Keep asking for help until you get it - and keep posting.
I really hope you get help soon. Also, if you have a support network, such as family or partner, I would HIGHLY recommend getting them enlisted to get you the treatment you need! I feel I was robbed of a lot of DDs babyhood b/c of PND - I'll never get that back, BUT I can only imagine what it would have been like w/o treatment. Like Toothache, I don't remember much of DD's first year at all. No woman deserves that. I had severe PND and was suicidal w/i days of dd's birth.
Keep us posted!
Thankyou very much, all of you, for your replies. I don't know anyone in RL who has had PND, so this is a comfort.
The thing I'm worrying about now is that my mum and DH are quite shocked that I'm even thinking about the need for ADs. And their concern is making me less certain that I 'need' them (of course I am keeping an open mind until I see the GP and counsellor but I still have a hunch they're going to be more use than talking to a stranger). They are talking about people getting worse on them, getting hooked, side effects, etc. I think the idea of me ending up on them frightens them very much.

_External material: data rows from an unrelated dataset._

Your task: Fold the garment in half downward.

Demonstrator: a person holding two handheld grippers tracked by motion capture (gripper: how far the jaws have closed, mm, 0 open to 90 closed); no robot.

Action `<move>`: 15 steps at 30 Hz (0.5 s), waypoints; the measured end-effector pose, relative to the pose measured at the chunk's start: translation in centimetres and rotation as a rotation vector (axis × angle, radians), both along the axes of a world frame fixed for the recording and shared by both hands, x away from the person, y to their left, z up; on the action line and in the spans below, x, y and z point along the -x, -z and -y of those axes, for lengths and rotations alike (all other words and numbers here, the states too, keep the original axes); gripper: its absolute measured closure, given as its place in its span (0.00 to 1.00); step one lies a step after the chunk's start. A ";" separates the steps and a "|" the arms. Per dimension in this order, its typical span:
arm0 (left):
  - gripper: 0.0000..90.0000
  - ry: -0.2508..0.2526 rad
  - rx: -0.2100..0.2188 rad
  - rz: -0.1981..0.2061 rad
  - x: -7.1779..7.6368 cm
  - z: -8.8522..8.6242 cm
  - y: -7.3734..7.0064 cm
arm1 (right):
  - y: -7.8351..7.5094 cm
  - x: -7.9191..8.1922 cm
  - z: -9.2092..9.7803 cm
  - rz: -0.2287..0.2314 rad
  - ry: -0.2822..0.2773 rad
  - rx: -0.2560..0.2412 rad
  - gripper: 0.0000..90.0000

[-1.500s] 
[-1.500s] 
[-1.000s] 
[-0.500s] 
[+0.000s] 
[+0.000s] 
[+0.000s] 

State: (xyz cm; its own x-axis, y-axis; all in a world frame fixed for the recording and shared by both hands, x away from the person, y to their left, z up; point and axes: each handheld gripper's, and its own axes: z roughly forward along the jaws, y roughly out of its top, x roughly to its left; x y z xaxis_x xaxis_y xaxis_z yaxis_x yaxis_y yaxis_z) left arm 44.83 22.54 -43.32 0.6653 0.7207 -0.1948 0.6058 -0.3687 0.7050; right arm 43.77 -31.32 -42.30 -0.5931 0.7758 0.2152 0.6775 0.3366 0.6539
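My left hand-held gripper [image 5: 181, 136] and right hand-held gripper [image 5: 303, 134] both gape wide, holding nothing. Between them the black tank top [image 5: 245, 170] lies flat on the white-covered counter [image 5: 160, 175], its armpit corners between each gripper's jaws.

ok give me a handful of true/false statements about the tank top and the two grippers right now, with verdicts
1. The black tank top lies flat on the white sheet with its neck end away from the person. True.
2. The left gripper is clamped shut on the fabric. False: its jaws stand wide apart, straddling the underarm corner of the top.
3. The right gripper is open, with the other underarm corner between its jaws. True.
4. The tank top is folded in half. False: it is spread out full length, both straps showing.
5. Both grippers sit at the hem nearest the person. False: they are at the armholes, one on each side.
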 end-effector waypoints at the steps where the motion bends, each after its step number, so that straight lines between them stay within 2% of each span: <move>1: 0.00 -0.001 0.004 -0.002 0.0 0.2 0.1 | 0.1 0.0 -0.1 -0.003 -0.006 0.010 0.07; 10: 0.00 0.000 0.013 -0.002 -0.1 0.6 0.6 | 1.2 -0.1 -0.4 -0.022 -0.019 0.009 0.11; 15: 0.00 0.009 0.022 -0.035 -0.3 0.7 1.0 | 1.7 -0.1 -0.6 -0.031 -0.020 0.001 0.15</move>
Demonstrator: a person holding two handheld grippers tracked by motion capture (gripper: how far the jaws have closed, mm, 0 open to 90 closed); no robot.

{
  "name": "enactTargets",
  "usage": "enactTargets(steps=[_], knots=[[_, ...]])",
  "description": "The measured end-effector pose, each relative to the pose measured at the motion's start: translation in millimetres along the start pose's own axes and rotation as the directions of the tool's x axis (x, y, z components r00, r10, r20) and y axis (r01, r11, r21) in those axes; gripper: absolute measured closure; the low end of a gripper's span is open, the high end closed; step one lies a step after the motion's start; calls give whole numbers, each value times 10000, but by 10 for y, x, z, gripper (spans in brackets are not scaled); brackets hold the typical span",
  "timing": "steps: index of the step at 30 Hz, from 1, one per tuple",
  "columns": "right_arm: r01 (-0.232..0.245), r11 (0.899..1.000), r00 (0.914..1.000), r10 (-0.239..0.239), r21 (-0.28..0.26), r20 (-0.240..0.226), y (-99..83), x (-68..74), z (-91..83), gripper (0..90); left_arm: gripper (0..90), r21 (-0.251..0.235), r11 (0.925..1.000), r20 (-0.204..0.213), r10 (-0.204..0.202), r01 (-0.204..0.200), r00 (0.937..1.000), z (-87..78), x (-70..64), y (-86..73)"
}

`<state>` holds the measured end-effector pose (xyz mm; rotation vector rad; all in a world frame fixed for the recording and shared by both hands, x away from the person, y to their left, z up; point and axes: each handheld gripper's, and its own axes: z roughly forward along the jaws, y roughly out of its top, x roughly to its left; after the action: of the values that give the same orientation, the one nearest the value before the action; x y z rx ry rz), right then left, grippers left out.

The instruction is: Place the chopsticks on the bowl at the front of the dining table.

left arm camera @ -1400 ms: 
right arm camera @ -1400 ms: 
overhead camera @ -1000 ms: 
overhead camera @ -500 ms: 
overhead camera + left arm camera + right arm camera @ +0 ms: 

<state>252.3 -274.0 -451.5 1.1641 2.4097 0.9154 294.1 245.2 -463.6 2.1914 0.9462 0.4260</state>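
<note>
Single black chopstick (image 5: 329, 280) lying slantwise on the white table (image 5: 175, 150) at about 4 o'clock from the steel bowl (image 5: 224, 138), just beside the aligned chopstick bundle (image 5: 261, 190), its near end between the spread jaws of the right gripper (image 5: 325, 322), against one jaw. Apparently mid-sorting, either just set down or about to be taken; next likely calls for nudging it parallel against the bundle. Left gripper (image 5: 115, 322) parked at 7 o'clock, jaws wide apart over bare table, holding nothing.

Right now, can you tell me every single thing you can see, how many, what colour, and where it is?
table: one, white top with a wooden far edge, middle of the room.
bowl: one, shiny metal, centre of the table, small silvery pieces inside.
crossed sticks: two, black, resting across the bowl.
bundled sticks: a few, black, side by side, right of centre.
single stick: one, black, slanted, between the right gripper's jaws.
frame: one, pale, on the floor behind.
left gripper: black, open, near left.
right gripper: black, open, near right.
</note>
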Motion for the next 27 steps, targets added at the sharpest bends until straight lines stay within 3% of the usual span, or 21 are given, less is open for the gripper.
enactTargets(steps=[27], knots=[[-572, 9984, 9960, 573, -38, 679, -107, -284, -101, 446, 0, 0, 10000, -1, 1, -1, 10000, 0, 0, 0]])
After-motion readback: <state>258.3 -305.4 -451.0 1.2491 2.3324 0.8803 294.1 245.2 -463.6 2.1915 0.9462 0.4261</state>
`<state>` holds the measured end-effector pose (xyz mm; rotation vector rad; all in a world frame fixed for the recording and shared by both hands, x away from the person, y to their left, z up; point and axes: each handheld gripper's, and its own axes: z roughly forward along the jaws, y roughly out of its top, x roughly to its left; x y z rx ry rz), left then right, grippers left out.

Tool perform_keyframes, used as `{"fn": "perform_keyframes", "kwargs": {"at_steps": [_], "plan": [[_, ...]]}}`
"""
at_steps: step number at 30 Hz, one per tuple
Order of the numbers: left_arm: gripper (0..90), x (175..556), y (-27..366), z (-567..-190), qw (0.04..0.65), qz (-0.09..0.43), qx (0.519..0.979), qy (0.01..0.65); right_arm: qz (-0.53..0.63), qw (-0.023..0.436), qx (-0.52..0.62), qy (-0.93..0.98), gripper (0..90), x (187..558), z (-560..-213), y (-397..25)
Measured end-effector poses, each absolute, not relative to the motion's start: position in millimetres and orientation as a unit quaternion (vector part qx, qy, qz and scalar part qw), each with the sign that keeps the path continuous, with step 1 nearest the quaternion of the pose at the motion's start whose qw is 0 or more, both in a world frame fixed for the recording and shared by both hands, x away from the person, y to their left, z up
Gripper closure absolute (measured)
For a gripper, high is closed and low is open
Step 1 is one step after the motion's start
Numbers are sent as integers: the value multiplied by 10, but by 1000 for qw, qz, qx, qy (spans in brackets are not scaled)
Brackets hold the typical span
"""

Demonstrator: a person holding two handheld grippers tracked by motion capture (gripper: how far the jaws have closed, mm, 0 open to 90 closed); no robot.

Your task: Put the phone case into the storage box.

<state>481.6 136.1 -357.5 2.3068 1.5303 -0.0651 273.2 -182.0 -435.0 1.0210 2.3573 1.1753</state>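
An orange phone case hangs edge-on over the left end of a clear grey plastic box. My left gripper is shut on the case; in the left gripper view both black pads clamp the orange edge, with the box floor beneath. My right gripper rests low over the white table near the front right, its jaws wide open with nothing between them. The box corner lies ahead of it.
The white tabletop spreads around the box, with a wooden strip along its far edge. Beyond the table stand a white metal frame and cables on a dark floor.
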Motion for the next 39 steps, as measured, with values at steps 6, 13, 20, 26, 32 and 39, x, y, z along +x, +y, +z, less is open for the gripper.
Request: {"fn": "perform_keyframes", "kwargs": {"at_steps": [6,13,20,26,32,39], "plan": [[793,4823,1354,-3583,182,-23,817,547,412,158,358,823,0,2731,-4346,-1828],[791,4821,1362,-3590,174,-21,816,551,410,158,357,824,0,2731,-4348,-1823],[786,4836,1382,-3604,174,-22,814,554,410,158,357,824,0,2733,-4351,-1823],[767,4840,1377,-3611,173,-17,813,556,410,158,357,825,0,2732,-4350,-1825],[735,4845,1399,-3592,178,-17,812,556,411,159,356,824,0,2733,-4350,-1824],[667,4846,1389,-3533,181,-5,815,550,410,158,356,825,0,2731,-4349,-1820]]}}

They should talk to my dh, and other dh's I know who feel like they're married to different, better women, now we're on the ad's! Yes, there are side effects, but you can work to minimise them, and IME the benefits far outweighed any side effects.
Adrift - please don't worry about side effects - there will be an AD to suit you, and as long as you are on a fairly mild dose you wont become addicted - I was worried about that but in fact despite the fact that I took AD's about 3 times over the course of a year and a half I was lucky and had no problems coming off them each time. I think you really need to find a sympathetic GP and/or HV who can understand and empathise with you.
adrift, show them some mumsnet threads where perfectly wonderful, intelligent, devoted mothers have taken ads and say they changed their lives and helped them get better. You need their support, tell them that. If you had something else physically wrong with you you wouldn't hesitate to take something to make you better would you?